Does anyone else worry we are 0 and 3 vs the Lakers? 
They are going to be a tough team to bump out.


----------



## Cornholio (Feb 13, 2005)

*Re: Rockets Playoff Watch Thread*

Standing updated. Golden State's game is still on, but who cares


----------



## OneBadLT123 (Oct 4, 2005)

*Re: Rockets Playoff Watch Thread*

Great, with the current positioning its looking like

possibly Utah again, and maybe Protland

Anyone but Utah again.


----------



## Dean the Master (Feb 19, 2006)

*Re: Rockets Playoff Watch Thread*

We are number 2 now, and top in the SW.


----------



## Cornholio (Feb 13, 2005)

*Re: Rockets Playoff Watch Thread*

Updated.


----------



## OneBadLT123 (Oct 4, 2005)

*Re: Rockets Playoff Watch Thread*

Sweeeeeet


----------



## Pimped Out (May 4, 2005)

*Re: Rockets Playoff Watch Thread*

I'll be more excited when the rockets control their own destiny. if they win out now, they could still theoretically be the third seed.


----------



## Spaceman Spiff (Aug 2, 2006)

*Re: Rockets Playoff Watch Thread*

Looks like Utah is controlling everyone's destiny. They still have to play every other West playoff contender..... ON THE ROAD. Considering their sorry road record we're looking at them finishing 6th or 7th. We might very well be headed for a 3rd straight playoff matchup. I'm hoping they drop to 8th to face the Lakers. Even if Lakers win they won't get out of that series unscathed.


----------



## Spaceman Spiff (Aug 2, 2006)

*Re: Rockets Playoff Watch Thread*

I think it's safe to say we want no parts of Utah. They're perfectly capable of stealing a game on our homecourt whereas we'd be lucky to be within 10 in Utah.


----------



## gi0rdun (May 31, 2007)

*Re: Rockets Playoff Watch Thread*

The Jazz!!!  But if we were to play against them it would be really sweet if we could finally beat them.


----------



## hroz (Mar 4, 2006)

*Re: Rockets Playoff Watch Thread*

Clippers are killin me over here. Someone tell them to play defence.


----------



## OneBadLT123 (Oct 4, 2005)

*Re: Rockets Playoff Watch Thread*



hroz said:


> Clippers are killin me over here. Someone tell them to play defence.
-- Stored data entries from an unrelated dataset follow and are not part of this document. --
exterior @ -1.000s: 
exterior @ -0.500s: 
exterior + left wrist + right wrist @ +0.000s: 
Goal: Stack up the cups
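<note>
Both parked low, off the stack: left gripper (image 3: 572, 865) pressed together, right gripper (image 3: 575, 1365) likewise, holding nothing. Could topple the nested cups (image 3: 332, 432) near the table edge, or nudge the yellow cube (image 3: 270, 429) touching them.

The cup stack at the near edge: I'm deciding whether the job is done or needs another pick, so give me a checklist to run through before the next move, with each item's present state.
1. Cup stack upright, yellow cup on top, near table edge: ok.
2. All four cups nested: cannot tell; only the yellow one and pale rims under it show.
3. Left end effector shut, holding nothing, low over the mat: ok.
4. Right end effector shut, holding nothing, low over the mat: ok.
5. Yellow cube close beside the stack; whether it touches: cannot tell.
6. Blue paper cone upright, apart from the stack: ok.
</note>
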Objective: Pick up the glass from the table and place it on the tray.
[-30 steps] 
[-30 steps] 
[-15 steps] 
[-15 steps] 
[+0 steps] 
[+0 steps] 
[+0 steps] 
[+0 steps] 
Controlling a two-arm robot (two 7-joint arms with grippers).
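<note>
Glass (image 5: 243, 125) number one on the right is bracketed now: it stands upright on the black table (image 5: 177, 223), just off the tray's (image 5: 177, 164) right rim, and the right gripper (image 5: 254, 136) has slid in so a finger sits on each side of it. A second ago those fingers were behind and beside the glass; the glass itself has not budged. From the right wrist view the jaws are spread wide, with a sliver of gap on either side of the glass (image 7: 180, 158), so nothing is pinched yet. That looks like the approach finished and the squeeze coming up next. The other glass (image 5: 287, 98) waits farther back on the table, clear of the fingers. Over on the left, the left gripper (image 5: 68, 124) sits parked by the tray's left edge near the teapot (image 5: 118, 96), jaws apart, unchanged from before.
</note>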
Yeah I am not counting on the clippers to beat the spurs. lol


----------



## hroz (Mar 4, 2006)

*Re: Rockets Playoff Watch Thread*

Spurs win 
Nuggets win 

Hornets lost 

Mavericks lost

We fall to foruth (tied third to be fair) Damn you Nuggets.
Spurs are 1 win and 2 losses ahead of us.


----------



## Cornholio (Feb 13, 2005)

*Re: Rockets Playoff Watch Thread*

The Suns lost tonight so we are officially in the playoffs. :cheers:


----------



## Dean the Master (Feb 19, 2006)

*Re: Rockets Playoff Watch Thread*

Yeah, playoffs here we come.


----------



## hroz (Mar 4, 2006)

*Re: Rockets Playoff Watch Thread*

Mavericks lost 
Lakers lost
Spurs lost 
Hornets won
Suns lost 

I want that two seed.
Also we are the second team to officially make the playoffs from the WEST.


----------



## Spaceman Spiff (Aug 2, 2006)

*Re: Rockets Playoff Watch Thread*

Why do the sites have us listed as the 4 seed. We beat Denver in the head to head matchups so we have the tiebreaker. And them leading the division is out the window because of the top 4 rule.


----------



## OneBadLT123 (Oct 4, 2005)

*Re: Rockets Playoff Watch Thread*

Yahoo has us listed as a 3rd so maybe they just were not updated?


----------



## OneBadLT123 (Oct 4, 2005)

*Re: Rockets Playoff Watch Thread*

With that though, these last few games down the stretch is killer. And please, anyone but Utah!


----------



## Cornholio (Feb 13, 2005)

*Re: Rockets Playoff Watch Thread*



Spaceman Spiff said:


> Why do the sites have us listed as the 4 seed. We beat Denver in the head to head matchups so we have the tiebreaker. And them leading the division is out the window because of the top 4 rule.


We're right at 4th.

http://www.nba.com/statistics/playoff_picture.html



> TIEBREAKER BASIS:
> (-) Tie breaker not needed (better overall winning percentage)
> *(1) Division leader wins tie from team not leading a division*
> (2) Head-to-head won-lost percentage


If we end up tied with Denver but not win our division, they'll get the higher seed.


----------



## hroz (Mar 4, 2006)

*Re: Rockets Playoff Watch Thread*

Mavericks won 
Spurs lose 
Nuggets win 
Jazz lose
Blazers win
Hornets win


----------



## Cornholio (Feb 13, 2005)

*Re: Rockets Playoff Watch Thread*

BIG game coming up tomorrow.


----------



## OneBadLT123 (Oct 4, 2005)

*Re: Rockets Playoff Watch Thread*

I still cant believe that Denver is in the position that they are in. Goodness


----------



## hroz (Mar 4, 2006)

*Re: Rockets Playoff Watch Thread*

LOL coming in at 7th would be alright with me if Denver are 2nd which I think they will.


----------



## Ballscientist (Nov 11, 2002)

*2009 Playoffs: Rockets will meet the Jazz in the first round.*

Spurs are tanking. Duncan is resting. They are not going to win the division.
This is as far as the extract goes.